What the R designers did to delay paying the price of having only 32 bit integers was to allow doubles to be used as array indices (and as the return value for length())! Take a look at the following R code:

 

c(1,2,3)[1.7]
## [1] 1

 

It looks like this was one of the big changes in moving from R2.15.3 to R3.0.1 in 2013 (see here). However, it feels dirty. In a more perfect world the above code would throw an error. This puts R in league with languages that force everything to be represented in way too few base-types ( Javascript, TCL, and Perl). IEEE 754 doubles define a 53 bit mantissa (separate from the sign and exponent), so with a proper floating point implementation we expect a double can faithfully represent an integer range of -2^53 through 2^53. But only as long as you don’t accidentally convert to or round-trip through a string/character type.

One of the issues is that underlying C and Fortran code (often used to implement R packages/libraries) are not going to be able to easily use longs as indices. However, I still would much prefer the introduction of a proper 64 bit integer type.

Of course Java is in a much worse position going forward than R. Because of Java’s static type signatures any class that implements the Collection interface is stuck with “int size()” pretty much forever (this includes Array, Vector, List, Set, and many more). In much better shape is Python which has been working on unifying ints and longs since 2001 ( PEP237 ) and uses only 64 bit integers in Python 3 (just a matter of moving people from Python 2 to Python 3).

Enough about sizes and indexing- let’s talk a bit about representation. What should we do if we try to import data and we know one of the columns is 64 bit integers (assuming we are lucky enough to detect this and the column doesn’t get converted in a non-reversible way to doubles)?

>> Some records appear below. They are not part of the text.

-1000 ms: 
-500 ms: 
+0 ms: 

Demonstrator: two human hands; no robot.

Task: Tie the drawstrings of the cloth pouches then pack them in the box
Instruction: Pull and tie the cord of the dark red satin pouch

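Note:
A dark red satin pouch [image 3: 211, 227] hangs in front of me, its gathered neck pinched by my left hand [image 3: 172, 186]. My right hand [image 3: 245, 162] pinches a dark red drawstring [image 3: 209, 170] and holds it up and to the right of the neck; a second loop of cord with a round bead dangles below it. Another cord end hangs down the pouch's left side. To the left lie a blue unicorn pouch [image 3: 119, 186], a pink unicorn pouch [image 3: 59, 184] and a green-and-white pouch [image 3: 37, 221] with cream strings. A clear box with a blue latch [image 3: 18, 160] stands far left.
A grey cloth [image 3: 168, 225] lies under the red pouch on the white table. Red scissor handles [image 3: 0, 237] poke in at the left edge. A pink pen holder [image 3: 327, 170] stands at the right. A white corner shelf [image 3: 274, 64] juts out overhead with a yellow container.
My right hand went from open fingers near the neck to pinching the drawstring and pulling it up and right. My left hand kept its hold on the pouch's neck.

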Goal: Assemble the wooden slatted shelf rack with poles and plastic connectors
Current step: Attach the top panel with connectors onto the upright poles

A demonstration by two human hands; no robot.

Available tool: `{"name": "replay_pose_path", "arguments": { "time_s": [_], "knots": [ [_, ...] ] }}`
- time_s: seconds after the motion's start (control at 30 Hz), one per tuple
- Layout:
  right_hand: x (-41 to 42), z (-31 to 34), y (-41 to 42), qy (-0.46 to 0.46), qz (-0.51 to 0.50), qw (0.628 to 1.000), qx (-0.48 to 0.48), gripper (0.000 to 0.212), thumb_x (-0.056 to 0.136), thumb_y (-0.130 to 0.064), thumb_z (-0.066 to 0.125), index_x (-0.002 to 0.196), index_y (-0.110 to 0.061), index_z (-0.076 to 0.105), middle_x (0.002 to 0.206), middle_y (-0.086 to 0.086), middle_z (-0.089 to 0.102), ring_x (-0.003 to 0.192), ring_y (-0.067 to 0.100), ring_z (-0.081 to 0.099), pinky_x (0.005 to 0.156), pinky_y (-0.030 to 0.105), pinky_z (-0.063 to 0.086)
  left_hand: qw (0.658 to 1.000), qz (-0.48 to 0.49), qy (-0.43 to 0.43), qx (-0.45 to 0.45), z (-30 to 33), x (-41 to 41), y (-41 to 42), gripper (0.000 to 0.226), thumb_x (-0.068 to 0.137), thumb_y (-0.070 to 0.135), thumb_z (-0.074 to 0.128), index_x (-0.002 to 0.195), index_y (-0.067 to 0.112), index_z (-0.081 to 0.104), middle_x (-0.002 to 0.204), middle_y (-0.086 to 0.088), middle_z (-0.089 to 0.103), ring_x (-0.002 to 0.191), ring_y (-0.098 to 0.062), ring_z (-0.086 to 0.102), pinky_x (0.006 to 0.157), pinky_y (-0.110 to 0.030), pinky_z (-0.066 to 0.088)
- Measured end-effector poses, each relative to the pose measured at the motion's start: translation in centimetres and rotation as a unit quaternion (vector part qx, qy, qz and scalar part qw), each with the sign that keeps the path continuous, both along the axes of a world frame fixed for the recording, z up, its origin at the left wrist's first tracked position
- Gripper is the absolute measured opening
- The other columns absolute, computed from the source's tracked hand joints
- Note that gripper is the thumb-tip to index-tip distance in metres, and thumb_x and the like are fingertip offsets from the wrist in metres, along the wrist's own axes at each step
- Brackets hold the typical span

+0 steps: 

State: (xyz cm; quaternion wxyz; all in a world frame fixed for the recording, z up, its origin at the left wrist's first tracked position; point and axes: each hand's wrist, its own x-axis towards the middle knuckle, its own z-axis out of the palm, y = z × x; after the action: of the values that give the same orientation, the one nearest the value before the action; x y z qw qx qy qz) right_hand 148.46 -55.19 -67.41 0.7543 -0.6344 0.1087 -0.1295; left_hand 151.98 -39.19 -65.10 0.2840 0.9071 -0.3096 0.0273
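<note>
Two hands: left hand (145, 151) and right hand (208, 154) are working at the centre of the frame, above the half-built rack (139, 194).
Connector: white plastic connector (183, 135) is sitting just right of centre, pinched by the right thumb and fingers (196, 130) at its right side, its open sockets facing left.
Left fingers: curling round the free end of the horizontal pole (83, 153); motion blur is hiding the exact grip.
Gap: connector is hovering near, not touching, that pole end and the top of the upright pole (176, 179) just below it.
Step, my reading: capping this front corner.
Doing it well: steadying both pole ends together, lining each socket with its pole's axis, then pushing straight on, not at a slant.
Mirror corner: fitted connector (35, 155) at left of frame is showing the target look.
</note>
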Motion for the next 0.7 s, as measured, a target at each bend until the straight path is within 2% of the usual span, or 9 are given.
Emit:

R has always been a bit “loosey-goosey” with ints. That is why you see weird stuff in summary:

 

summary(55555L)
##   Min. 1st Qu.  Median    Mean 3rd Qu.    Max. 
##  55560   55560   55560   55560   55560   55560 

 

Where we are told that the integer 55555 is in the range 55560 to 55560 (in hindsight we can see R is printing as if the data were floating point and then, adding insult to injury, it is not signaling its use of four significant figures by having the decency to switch into scientific notation). This is also why I don’t really trust R numerics to reliably represent integers like 2^50, some function accidentally round trips your value into a string representation and back (such as reading/writing data to a CSV/TSV table) and you may not get back the value you started with (for the worst possible reason: you never wrote the correct value out).

In fact it becomes a bit of a bother to even check if a floating point number represents an integer. Some standard advice is “check if floor(a)==ceiling(a).” Which works until it fails:

 

a <- 2^50
b <- 2^50 + 0.5
c <- 5^25+1.5
for(v in c(a,b,c)) {
  print(floor(v)==ceiling(v))
}
## [1] TRUE
## [1] FALSE
## [1] TRUE

 

What went wrong for “c” is “c” is an integer, it just isn’t the number we typed in (due to the use of floating point). The true value is seen as follows:

 

# Let's try the "doubles are good enough" path
# 5^25 < 2^60, so would fit in a 64 bit integer
format(5L^25L,digits=20)
## [1] "298023223876953152"
# doesn't even end in a 5 as powers of 5 should
format(5^25+1.5,digits=20)
## [1] "298023223876953152"
# and can't see our attempt at addition

# let's get the right answer
library('Rmpfr')
mpfr(5,precBits=200)^25
## [1] 298023223876953125
# ends in 5 as we expect
mpfr(5,precBits=200)^25 + 1.5
# obviously not an integer!
## [1] 298023223876953126.5

 

Something like the following is probably pretty close to the correct test function:

 

is.int <- function(v) {
  is.numeric(v) & 
    v>-2^53 & v<2^53 & 
    (floor(v)==ceiling(v))
}

 

But, that (or whatever IEEE math library function actually does this) is hard to feel very good about. The point is we should not have to study What Every Computer Scientist Should Know About Floating-Point Arithmetic when merely trying to index into arrays. However every data scientist should read this paper to understand some of the issues of general numeric representation and manipulation!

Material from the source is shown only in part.